■ **REQUIREMENT**
All of the data should be output character for character, except the pictures.

■ **DATA SHOWN**
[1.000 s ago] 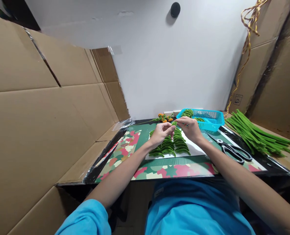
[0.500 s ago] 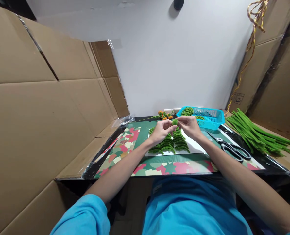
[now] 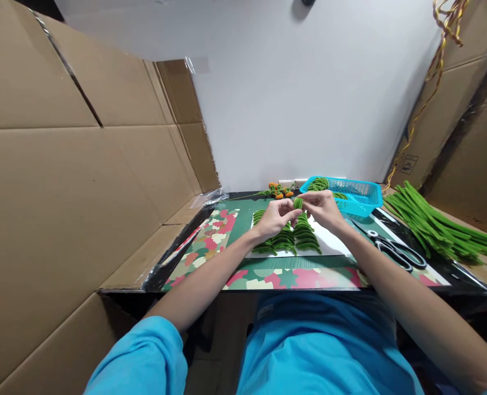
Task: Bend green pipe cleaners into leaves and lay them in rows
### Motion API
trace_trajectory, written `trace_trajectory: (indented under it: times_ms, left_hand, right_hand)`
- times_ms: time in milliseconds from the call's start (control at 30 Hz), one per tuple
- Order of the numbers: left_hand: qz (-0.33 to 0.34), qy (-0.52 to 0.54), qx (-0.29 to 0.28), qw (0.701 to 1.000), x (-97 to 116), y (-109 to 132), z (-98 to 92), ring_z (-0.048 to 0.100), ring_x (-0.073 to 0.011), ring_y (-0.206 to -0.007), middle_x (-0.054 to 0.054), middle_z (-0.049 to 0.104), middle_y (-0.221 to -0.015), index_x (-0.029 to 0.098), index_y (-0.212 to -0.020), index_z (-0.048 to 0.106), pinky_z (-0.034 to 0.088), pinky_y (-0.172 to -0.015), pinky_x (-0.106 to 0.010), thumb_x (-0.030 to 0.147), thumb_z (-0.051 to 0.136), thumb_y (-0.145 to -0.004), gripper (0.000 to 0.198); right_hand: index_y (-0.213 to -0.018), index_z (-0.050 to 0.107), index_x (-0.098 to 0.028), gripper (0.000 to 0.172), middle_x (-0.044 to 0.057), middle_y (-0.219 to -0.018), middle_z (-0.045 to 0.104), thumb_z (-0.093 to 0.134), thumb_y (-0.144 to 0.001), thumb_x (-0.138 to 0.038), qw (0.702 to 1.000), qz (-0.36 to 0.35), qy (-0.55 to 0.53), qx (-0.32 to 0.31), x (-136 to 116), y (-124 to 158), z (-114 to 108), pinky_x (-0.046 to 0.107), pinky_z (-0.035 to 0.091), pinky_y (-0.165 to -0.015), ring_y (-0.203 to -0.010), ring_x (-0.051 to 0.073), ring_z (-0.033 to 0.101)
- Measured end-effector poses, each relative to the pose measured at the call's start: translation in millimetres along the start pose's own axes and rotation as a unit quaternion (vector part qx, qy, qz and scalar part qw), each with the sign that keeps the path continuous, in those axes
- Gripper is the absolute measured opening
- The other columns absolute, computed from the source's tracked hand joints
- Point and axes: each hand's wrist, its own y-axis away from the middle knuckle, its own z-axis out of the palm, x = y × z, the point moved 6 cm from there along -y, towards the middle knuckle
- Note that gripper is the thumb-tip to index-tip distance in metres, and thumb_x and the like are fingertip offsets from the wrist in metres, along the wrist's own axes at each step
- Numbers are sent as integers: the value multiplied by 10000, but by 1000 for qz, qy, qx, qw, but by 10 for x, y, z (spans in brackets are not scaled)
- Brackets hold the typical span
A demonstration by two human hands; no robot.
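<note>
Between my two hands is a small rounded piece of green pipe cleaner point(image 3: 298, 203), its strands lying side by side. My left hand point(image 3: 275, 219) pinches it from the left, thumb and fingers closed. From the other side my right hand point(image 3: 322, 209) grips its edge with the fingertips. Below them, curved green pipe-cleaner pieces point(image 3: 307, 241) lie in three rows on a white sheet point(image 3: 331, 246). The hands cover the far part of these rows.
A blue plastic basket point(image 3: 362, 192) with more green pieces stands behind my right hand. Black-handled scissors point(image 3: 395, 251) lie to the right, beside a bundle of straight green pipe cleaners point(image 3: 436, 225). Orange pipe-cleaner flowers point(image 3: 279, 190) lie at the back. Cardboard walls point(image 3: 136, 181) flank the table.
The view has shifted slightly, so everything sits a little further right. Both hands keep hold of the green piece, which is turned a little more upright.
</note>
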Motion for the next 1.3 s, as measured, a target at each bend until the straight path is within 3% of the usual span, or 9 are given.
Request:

■ **ANSWER TO THIS PROBLEM**
[1.000 s ago] 
[0.500 s ago] 
[now] 
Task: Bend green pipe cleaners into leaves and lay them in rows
### Motion API
trace_trajectory, written `trace_trajectory: (indented under it: times_ms, left_hand, right_hand)`
- times_ms: time in milliseconds from the call's start (control at 30 Hz), one per tuple
- Order of the numbers: left_hand: qz (-0.33 to 0.34), qy (-0.52 to 0.54), qx (-0.29 to 0.28), qw (0.701 to 1.000), x (-97 to 116), y (-109 to 132), z (-98 to 92), ring_z (-0.048 to 0.100), ring_x (-0.073 to 0.011), ring_y (-0.206 to -0.007), middle_x (-0.054 to 0.054), middle_z (-0.049 to 0.104), middle_y (-0.221 to -0.015), index_x (-0.029 to 0.098), index_y (-0.212 to -0.020), index_z (-0.048 to 0.106), pinky_z (-0.034 to 0.088), pinky_y (-0.172 to -0.015), pinky_x (-0.106 to 0.010), thumb_x (-0.030 to 0.147), thumb_z (-0.051 to 0.136), thumb_y (-0.145 to -0.004), gripper (0.000 to 0.198); right_hand: index_y (-0.213 to -0.018), index_z (-0.050 to 0.107), index_x (-0.098 to 0.028), gripper (0.000 to 0.172), middle_x (-0.044 to 0.057), middle_y (-0.219 to -0.018), middle_z (-0.045 to 0.104), thumb_z (-0.093 to 0.134), thumb_y (-0.144 to 0.001), thumb_x (-0.138 to 0.038), qw (0.702 to 1.000), qz (-0.36 to 0.35), qy (-0.55 to 0.53), qx (-0.32 to 0.31), x (-136 to 116), y (-124 to 158), z (-114 to 108), pinky_x (-0.046 to 0.107), pinky_z (-0.035 to 0.091), pinky_y (-0.165 to -0.015), ring_y (-0.203 to -0.010), ring_x (-0.051 to 0.073), ring_z (-0.033 to 0.101)
- Measured end-effector poses, each relative to the pose measured at the call's start: translation in millimetres along the start pose's own axes and rotation as a unit quaternion (vector part qx, qy, qz and scalar part qw), each with the sign that keeps the path continuous, in those axes
- Gripper is the absolute measured opening
- The other columns absolute, computed from the source's tracked hand joints
- Point and axes: each hand's wrist, its own y-axis away from the middle knuckle, its own z-axis out of the palm, x = y × z, the point moved 6 cm from there along -y, towards the middle knuckle
- Note that gripper is the thumb-tip to index-tip distance in metres, and thumb_x and the like are fingertip offsets from the wrist in metres, along the wrist's own axes at each step
- Numbers are sent as integers: the value multiplied by 10000, but by 1000 for qz, qy, qx, qw, but by 10 for x, y, z (spans in brackets are not scaled)
- Brackets hold the typical span
A demonstration by two human hands; no robot.
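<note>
Between my two hands is a small rounded piece of green pipe cleaner point(image 3: 298, 203), its strands lying side by side. My left hand point(image 3: 275, 219) pinches it from the left, thumb and fingers closed. From the other side my right hand point(image 3: 322, 209) grips its edge with the fingertips. Below them, curved green pipe-cleaner pieces point(image 3: 307, 241) lie in three rows on a white sheet point(image 3: 331, 246). The hands cover the far part of these rows.
A blue plastic basket point(image 3: 362, 192) with more green pieces stands behind my right hand. Black-handled scissors point(image 3: 395, 251) lie to the right, beside a bundle of straight green pipe cleaners point(image 3: 436, 225). Orange pipe-cleaner flowers point(image 3: 279, 190) lie at the back. Cardboard walls point(image 3: 136, 181) flank the table.
The view has shifted slightly, so everything sits a little further right. Both hands keep hold of the green piece, which is turned a little more upright.
</note>
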Motion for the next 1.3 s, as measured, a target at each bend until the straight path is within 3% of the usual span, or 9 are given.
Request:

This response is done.